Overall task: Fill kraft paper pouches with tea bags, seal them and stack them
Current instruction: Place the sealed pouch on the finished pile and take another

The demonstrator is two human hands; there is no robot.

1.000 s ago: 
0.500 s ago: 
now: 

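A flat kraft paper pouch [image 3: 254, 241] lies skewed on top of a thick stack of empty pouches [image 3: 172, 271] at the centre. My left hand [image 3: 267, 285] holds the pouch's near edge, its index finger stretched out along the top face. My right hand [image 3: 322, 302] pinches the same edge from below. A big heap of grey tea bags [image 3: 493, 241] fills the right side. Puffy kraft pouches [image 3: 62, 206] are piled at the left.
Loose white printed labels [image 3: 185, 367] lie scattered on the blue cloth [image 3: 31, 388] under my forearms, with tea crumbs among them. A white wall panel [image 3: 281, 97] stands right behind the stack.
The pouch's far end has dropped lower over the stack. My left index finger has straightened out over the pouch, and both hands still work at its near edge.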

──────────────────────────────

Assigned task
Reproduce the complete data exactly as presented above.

Response to the task
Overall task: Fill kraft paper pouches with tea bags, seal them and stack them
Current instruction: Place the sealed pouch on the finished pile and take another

The demonstrator is two human hands; there is no robot.

1.000 s ago: 
0.500 s ago: 
now: 

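A flat kraft paper pouch [image 3: 254, 241] lies skewed on top of a thick stack of empty pouches [image 3: 172, 271] at the centre. My left hand [image 3: 267, 285] holds the pouch's near edge, its index finger stretched out along the top face. My right hand [image 3: 322, 302] pinches the same edge from below. A big heap of grey tea bags [image 3: 493, 241] fills the right side. Puffy kraft pouches [image 3: 62, 206] are piled at the left.
Loose white printed labels [image 3: 185, 367] lie scattered on the blue cloth [image 3: 31, 388] under my forearms, with tea crumbs among them. A white wall panel [image 3: 281, 97] stands right behind the stack.
The pouch's far end has dropped lower over the stack. My left index finger has straightened out over the pouch, and both hands still work at its near edge.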

The answer has been written out in full.